◆ What is being asked: Please return the material exactly; leave no entry out.

◆ Material provided:
● ● ● ●
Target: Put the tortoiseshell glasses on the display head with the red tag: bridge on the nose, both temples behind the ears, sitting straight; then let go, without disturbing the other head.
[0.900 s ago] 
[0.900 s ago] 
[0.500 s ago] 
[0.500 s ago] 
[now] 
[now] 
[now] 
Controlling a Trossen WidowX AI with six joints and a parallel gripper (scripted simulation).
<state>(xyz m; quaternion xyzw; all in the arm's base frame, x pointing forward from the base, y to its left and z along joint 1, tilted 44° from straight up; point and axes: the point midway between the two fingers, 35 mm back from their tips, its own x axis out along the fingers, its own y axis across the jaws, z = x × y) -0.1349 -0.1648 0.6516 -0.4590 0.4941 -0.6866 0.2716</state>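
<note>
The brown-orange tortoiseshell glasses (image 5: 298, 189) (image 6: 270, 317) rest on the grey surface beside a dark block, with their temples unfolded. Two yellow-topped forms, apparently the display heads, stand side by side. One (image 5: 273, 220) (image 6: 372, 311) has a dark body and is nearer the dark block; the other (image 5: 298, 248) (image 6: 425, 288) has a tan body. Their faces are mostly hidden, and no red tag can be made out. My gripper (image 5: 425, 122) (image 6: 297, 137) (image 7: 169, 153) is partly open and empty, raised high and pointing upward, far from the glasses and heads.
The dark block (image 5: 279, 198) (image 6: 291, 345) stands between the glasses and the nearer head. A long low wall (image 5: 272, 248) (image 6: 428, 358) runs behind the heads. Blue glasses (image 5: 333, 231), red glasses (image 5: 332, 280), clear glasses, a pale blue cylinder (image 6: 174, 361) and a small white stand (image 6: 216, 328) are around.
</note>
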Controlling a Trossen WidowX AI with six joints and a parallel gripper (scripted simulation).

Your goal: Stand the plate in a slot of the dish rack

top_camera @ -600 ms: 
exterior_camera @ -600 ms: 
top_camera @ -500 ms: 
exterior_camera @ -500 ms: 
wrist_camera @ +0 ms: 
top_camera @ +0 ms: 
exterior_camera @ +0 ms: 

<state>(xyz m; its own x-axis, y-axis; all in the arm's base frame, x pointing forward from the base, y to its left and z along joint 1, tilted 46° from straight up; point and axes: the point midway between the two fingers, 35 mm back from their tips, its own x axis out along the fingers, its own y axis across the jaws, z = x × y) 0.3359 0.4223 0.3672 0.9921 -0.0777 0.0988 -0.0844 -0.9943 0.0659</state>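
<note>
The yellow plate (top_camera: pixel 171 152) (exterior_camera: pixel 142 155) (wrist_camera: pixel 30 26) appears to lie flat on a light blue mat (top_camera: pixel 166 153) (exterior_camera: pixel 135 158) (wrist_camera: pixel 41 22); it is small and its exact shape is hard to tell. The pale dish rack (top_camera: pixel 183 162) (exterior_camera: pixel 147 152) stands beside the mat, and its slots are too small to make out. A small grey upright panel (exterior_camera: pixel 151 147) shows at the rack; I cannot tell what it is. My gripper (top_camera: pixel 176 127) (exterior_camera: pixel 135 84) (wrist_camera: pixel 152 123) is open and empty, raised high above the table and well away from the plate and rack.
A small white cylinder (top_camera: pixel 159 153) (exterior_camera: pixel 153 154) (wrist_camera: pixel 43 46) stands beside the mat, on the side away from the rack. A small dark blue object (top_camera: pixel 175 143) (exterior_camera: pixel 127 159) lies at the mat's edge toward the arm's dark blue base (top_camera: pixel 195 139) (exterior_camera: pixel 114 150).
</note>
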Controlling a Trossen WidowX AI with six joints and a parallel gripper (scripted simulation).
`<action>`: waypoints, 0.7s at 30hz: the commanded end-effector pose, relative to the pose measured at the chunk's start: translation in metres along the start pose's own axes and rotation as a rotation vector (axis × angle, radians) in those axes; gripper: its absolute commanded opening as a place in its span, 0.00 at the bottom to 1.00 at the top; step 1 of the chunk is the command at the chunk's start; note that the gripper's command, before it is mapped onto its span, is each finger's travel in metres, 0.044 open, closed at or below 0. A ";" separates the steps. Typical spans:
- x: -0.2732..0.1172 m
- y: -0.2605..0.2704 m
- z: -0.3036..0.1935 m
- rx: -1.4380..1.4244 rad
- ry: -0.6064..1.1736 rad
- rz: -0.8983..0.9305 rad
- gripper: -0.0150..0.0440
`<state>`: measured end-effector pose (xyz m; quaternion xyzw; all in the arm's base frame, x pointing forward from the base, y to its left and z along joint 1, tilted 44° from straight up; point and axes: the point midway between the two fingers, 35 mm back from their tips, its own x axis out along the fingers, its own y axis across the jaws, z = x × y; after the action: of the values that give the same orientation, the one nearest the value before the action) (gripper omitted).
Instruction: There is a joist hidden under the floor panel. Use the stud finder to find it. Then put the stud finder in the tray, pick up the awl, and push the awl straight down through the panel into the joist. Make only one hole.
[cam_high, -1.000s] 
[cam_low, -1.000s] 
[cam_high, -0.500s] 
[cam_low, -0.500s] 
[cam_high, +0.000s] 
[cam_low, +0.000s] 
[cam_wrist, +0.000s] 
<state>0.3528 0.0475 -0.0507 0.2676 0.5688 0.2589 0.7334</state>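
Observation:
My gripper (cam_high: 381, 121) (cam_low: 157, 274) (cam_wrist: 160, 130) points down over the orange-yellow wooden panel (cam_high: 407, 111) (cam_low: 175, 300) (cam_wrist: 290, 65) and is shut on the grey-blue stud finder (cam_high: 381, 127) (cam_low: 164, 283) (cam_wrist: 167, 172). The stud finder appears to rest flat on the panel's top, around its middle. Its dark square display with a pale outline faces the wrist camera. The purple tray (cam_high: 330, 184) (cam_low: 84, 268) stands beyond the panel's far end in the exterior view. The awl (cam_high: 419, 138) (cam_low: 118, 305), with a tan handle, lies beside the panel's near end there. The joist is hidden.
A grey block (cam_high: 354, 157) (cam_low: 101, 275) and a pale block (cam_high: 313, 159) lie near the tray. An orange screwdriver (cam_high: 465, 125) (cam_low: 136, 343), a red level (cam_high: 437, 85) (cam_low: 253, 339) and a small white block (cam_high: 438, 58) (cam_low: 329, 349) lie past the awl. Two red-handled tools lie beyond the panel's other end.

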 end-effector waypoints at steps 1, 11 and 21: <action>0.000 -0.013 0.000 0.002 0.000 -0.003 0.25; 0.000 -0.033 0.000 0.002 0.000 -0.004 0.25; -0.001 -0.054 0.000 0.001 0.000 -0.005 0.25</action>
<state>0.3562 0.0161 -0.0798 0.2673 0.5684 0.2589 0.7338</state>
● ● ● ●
◆ Written response:
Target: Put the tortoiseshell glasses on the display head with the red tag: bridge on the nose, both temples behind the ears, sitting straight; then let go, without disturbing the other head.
[0.900 s ago] 
[0.900 s ago] 
[0.500 s ago] 
[0.500 s ago] 
[now] 
[now] 
[now] 
Controlling a Trossen WidowX AI with six joints and a parallel gripper (scripted simulation).
<state>(xyz m; quaternion xyzw; all in the arm's base frame, x pointing forward from the base, y to its left and z along joint 1, tilted 44° from straight up; point and axes: the point midway between the two fingers, 35 mm back from their tips, its own x axis out along the fingers, its own y axis across the jaws, z = x × y) -0.1349 -0.1648 0.6516 -0.4590 0.4941 -0.6866 0.2716</state>
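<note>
The brown-orange tortoiseshell glasses (image 5: 298, 189) (image 6: 270, 317) rest on the grey surface beside a dark block, with their temples unfolded. Two yellow-topped forms, apparently the display heads, stand side by side. One (image 5: 273, 220) (image 6: 372, 311) has a dark body and is nearer the dark block; the other (image 5: 298, 248) (image 6: 425, 288) has a tan body. Their faces are mostly hidden, and no red tag can be made out. My gripper (image 5: 425, 122) (image 6: 297, 137) (image 7: 169, 153) is partly open and empty, raised high and pointing upward, far from the glasses and heads.
The dark block (image 5: 279, 198) (image 6: 291, 345) stands between the glasses and the nearer head. A long low wall (image 5: 272, 248) (image 6: 428, 358) runs behind the heads. Blue glasses (image 5: 333, 231), red glasses (image 5: 332, 280), clear glasses, a pale blue cylinder (image 6: 174, 361) and a small white stand (image 6: 216, 328) are around.
</note>
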Controlling a Trossen WidowX AI with six joints and a parallel gripper (scripted simulation).

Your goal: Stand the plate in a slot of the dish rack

top_camera @ -600 ms: 
exterior_camera @ -600 ms: 
top_camera @ -500 ms: 
exterior_camera @ -500 ms: 
wrist_camera @ +0 ms: 
top_camera @ +0 ms: 
exterior_camera @ +0 ms: 

<state>(xyz m; its own x-axis, y-axis; all in the arm's base frame, x pointing forward from the base, y to its left and z along joint 1, tilted 46° from straight up; point and axes: the point midway between the two fingers, 35 mm back from their tips, its own x axis out along the fingers, its own y axis across the jaws, z = x × y) 0.3359 0.4223 0.3672 0.9921 -0.0777 0.0988 -0.0844 -0.9943 0.0659</state>
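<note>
The yellow plate (top_camera: pixel 171 152) (exterior_camera: pixel 142 155) (wrist_camera: pixel 30 26) appears to lie flat on a light blue mat (top_camera: pixel 166 153) (exterior_camera: pixel 135 158) (wrist_camera: pixel 41 22); it is small and its exact shape is hard to tell. The pale dish rack (top_camera: pixel 183 162) (exterior_camera: pixel 147 152) stands beside the mat, and its slots are too small to make out. A small grey upright panel (exterior_camera: pixel 151 147) shows at the rack; I cannot tell what it is. My gripper (top_camera: pixel 176 127) (exterior_camera: pixel 135 84) (wrist_camera: pixel 152 123) is open and empty, raised high above the table and well away from the plate and rack.
A small white cylinder (top_camera: pixel 159 153) (exterior_camera: pixel 153 154) (wrist_camera: pixel 43 46) stands beside the mat, on the side away from the rack. A small dark blue object (top_camera: pixel 175 143) (exterior_camera: pixel 127 159) lies at the mat's edge toward the arm's dark blue base (top_camera: pixel 195 139) (exterior_camera: pixel 114 150).
</note>
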Controlling a Trossen WidowX AI with six joints and a parallel gripper (scripted simulation).
`<action>`: waypoints, 0.7s at 30hz: the commanded end-effector pose, relative to the pose measured at the chunk's start: translation in metres along the start pose's own axes and rotation as a rotation vector (axis × angle, radians) in those axes; gripper: its absolute commanded opening as a place in its span, 0.00 at the bottom to 1.00 at the top; step 1 of the chunk is the command at the chunk's start; note that the gripper's command, before it is mapped onto its span, is each finger's travel in metres, 0.044 open, closed at or below 0. A ";" separates the steps. Typical spans:
- x: -0.2732..0.1172 m
- y: -0.2605..0.2704 m
- z: -0.3036..0.1935 m
- rx: -1.4380..1.4244 rad
- ry: -0.6064..1.1736 rad
- rz: -0.8983..0.9305 rad
- gripper: -0.0150..0.0440
`<state>`: measured end-effector pose (xyz m; quaternion xyzw; all in the arm's base frame, x pointing forward from the base, y to its left and z along joint 1, tilted 44° from straight up; point and axes: the point midway between the two fingers, 35 mm back from their tips, its own x axis out along the fingers, its own y axis across the jaws, z = x × y; after the action: of the values that give the same orientation, the one nearest the value before the action) (gripper omitted).
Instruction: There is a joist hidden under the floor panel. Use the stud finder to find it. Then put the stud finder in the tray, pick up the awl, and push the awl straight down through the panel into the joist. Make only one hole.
[cam_high, -1.000s] 
[cam_low, -1.000s] 
[cam_high, -0.500s] 
[cam_low, -0.500s] 
[cam_high, +0.000s] 
[cam_low, +0.000s] 
[cam_wrist, +0.000s] 
<state>0.3528 0.0475 -0.0507 0.2676 0.5688 0.2589 0.7334</state>
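Observation:
My gripper (cam_high: 381, 121) (cam_low: 157, 274) (cam_wrist: 160, 130) points down over the orange-yellow wooden panel (cam_high: 407, 111) (cam_low: 175, 300) (cam_wrist: 290, 65) and is shut on the grey-blue stud finder (cam_high: 381, 127) (cam_low: 164, 283) (cam_wrist: 167, 172). The stud finder appears to rest flat on the panel's top, around its middle. Its dark square display with a pale outline faces the wrist camera. The purple tray (cam_high: 330, 184) (cam_low: 84, 268) stands beyond the panel's far end in the exterior view. The awl (cam_high: 419, 138) (cam_low: 118, 305), with a tan handle, lies beside the panel's near end there. The joist is hidden.
A grey block (cam_high: 354, 157) (cam_low: 101, 275) and a pale block (cam_high: 313, 159) lie near the tray. An orange screwdriver (cam_high: 465, 125) (cam_low: 136, 343), a red level (cam_high: 437, 85) (cam_low: 253, 339) and a small white block (cam_high: 438, 58) (cam_low: 329, 349) lie past the awl. Two red-handled tools lie beyond the panel's other end.
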
 end-effector waypoints at steps 1, 11 and 21: <action>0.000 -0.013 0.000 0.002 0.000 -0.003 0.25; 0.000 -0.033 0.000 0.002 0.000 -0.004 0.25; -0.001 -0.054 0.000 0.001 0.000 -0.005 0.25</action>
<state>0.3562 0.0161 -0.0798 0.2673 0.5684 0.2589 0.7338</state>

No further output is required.